About this exercise ▸ State, as a number alone, how many lines of the entries contain the word "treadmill".

Data excerpts:
────────

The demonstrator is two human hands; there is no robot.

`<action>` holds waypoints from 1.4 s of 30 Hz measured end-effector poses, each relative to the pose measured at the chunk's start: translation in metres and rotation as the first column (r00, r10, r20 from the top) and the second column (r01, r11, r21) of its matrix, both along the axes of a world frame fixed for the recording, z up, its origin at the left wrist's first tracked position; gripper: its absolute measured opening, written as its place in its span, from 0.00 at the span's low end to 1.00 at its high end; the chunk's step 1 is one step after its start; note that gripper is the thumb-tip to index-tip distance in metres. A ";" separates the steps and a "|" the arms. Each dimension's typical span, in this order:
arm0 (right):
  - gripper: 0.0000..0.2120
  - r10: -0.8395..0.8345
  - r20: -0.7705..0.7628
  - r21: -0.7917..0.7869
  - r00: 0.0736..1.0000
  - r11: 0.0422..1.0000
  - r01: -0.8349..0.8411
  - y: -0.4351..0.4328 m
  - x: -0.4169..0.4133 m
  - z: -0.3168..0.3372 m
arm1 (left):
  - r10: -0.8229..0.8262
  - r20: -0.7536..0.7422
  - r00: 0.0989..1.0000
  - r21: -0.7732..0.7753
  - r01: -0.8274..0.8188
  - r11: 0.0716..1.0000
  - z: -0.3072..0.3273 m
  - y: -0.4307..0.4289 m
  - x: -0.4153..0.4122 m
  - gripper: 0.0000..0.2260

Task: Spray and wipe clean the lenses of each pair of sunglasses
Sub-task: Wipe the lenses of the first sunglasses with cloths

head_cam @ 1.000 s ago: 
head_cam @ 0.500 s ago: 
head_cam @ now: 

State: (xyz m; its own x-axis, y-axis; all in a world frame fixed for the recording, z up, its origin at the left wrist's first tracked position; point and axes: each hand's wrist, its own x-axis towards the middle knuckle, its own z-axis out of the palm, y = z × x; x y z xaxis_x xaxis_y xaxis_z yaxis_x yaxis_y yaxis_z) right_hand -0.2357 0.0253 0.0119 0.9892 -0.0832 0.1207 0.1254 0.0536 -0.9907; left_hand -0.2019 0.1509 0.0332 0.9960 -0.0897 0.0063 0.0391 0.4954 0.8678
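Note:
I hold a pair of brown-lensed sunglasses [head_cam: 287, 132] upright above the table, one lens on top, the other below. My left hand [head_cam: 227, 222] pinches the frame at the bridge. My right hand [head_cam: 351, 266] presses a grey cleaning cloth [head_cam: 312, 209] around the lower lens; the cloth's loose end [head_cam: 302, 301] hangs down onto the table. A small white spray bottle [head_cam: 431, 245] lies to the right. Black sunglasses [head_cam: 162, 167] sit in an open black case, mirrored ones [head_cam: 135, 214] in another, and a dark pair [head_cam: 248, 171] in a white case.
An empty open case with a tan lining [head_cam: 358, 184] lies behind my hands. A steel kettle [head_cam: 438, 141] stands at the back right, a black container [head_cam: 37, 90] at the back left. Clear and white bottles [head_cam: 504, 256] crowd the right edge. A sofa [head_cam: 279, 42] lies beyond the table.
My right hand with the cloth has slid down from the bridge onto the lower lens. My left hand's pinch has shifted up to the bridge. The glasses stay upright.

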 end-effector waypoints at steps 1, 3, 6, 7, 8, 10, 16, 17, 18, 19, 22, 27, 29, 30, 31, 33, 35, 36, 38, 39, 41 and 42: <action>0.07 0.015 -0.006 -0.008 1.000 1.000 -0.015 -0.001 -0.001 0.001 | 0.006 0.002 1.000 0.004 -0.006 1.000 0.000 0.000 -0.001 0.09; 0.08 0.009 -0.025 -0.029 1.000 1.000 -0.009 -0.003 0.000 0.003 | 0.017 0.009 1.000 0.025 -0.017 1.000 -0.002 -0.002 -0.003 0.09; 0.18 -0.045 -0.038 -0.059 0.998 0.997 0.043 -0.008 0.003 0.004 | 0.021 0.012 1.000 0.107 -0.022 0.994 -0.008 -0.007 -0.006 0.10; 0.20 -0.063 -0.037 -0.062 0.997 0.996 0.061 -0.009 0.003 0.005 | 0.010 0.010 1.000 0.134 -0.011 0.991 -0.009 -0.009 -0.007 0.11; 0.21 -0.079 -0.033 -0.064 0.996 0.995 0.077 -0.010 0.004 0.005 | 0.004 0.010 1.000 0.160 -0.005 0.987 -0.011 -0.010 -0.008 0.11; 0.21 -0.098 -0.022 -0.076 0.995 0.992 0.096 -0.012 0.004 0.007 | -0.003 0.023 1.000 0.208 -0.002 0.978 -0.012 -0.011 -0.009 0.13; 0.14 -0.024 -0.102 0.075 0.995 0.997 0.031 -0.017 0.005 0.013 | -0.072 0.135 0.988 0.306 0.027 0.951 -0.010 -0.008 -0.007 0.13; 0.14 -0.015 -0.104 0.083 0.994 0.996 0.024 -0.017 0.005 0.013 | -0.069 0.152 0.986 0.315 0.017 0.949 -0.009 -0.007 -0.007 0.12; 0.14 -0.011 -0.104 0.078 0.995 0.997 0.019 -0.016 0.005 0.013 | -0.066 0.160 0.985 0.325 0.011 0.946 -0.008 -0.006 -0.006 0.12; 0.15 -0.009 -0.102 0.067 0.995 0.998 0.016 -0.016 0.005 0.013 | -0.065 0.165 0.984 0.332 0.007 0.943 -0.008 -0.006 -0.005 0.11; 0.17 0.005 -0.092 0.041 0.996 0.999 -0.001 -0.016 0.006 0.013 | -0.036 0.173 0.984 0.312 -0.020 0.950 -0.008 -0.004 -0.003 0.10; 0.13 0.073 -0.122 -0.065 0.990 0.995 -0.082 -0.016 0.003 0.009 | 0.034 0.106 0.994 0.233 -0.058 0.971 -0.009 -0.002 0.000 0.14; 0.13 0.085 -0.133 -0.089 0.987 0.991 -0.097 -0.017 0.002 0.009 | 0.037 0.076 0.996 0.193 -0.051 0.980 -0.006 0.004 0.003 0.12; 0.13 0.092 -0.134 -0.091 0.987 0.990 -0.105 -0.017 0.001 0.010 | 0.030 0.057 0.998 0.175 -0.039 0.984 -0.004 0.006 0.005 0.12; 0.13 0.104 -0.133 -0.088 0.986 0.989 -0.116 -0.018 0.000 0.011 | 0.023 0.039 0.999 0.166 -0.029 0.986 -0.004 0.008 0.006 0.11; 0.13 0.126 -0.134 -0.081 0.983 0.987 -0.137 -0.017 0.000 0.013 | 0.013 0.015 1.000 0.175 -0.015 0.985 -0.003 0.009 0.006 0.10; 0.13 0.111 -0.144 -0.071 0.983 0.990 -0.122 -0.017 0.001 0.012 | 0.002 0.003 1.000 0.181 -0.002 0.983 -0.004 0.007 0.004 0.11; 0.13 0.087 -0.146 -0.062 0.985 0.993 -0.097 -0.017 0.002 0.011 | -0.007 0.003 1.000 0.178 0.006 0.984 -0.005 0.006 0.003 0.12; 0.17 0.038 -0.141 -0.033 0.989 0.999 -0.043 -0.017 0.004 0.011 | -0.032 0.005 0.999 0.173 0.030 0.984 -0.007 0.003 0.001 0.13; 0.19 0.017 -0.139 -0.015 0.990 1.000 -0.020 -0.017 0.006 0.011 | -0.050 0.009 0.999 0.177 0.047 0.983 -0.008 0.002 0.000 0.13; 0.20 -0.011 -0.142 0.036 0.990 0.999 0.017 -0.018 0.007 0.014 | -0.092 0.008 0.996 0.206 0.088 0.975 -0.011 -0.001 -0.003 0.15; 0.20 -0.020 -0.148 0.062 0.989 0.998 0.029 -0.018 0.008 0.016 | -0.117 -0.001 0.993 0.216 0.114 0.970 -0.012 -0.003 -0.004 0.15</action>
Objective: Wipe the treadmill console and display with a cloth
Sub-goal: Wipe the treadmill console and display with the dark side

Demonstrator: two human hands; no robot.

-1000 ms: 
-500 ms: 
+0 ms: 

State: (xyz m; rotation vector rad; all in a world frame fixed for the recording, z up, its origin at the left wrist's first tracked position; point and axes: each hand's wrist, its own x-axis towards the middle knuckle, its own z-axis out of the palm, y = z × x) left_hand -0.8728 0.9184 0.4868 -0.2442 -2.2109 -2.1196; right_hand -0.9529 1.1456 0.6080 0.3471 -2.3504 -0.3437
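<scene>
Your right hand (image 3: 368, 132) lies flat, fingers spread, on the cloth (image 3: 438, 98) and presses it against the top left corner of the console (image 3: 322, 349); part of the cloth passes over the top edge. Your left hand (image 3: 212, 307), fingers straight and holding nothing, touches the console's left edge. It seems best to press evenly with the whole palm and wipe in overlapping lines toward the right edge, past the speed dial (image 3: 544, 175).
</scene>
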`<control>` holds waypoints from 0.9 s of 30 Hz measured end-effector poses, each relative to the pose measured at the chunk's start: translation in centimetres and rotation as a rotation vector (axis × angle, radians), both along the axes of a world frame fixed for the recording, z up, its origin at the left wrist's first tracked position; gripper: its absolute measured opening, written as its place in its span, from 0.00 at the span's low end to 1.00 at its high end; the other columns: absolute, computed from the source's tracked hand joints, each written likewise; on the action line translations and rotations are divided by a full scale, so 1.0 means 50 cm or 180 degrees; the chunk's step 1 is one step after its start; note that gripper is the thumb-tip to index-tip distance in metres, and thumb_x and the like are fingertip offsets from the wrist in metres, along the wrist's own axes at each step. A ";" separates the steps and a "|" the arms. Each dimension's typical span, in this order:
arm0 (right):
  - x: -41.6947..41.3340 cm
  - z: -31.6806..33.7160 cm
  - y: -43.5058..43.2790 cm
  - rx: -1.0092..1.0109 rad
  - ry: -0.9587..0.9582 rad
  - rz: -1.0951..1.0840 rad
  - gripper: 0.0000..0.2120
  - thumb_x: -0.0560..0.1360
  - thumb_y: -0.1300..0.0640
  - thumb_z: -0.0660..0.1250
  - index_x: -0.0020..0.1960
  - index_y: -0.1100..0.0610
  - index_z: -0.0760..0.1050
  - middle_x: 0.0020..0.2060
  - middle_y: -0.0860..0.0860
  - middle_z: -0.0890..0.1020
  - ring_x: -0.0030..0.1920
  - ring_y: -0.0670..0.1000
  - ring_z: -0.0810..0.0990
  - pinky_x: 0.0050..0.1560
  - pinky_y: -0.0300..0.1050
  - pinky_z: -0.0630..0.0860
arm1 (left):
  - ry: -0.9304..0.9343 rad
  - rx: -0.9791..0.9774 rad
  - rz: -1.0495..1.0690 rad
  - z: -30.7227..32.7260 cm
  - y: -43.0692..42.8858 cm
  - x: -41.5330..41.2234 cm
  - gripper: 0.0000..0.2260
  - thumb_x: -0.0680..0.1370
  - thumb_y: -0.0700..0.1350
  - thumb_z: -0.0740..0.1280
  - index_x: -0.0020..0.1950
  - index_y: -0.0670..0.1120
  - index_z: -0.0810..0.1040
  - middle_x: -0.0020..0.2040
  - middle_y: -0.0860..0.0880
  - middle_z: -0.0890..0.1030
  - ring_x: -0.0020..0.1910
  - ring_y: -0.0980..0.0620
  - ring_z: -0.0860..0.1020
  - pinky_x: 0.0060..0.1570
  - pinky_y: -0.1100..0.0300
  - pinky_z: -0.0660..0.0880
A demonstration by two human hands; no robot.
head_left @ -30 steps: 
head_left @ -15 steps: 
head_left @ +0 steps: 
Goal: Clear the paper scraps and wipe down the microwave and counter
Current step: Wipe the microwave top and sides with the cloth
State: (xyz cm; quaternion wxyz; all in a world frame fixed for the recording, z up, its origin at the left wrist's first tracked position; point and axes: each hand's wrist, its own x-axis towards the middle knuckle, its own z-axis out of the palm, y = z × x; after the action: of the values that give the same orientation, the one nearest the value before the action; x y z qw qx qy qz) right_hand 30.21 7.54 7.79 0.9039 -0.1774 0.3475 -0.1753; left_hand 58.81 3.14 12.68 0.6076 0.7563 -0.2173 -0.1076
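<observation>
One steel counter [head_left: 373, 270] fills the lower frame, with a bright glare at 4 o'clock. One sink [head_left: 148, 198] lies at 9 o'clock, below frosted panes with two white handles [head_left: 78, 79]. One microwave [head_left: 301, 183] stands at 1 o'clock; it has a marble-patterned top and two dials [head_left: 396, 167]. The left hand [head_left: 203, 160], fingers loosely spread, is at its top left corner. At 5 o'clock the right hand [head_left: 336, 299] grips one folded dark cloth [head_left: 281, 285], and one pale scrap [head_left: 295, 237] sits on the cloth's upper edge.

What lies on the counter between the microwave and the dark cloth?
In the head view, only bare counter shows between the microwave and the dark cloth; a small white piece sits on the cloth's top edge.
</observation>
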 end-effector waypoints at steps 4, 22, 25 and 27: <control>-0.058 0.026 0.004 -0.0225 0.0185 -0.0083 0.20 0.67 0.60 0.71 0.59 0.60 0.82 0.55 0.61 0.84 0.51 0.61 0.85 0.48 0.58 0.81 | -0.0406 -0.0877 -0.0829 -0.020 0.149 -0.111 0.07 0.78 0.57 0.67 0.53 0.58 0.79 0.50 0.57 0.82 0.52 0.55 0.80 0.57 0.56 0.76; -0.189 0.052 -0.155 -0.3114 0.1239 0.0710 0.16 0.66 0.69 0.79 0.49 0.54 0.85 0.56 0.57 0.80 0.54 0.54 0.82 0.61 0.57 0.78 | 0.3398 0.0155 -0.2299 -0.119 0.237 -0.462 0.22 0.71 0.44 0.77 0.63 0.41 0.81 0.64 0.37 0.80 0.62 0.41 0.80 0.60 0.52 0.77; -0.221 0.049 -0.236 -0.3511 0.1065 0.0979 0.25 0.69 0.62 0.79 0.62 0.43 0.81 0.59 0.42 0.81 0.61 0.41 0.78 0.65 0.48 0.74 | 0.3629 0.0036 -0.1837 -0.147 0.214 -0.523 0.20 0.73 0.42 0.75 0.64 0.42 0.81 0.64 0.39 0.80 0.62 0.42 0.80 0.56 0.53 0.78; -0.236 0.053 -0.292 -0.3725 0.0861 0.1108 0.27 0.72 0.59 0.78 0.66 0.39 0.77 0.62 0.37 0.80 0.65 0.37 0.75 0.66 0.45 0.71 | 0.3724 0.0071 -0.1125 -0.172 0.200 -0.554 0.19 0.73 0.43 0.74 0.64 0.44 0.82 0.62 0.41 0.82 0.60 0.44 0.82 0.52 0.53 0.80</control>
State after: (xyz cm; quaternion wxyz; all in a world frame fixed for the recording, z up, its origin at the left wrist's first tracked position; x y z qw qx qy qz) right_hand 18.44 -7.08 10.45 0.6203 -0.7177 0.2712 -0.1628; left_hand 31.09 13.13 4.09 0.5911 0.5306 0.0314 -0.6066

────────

Expected answer ▸ 2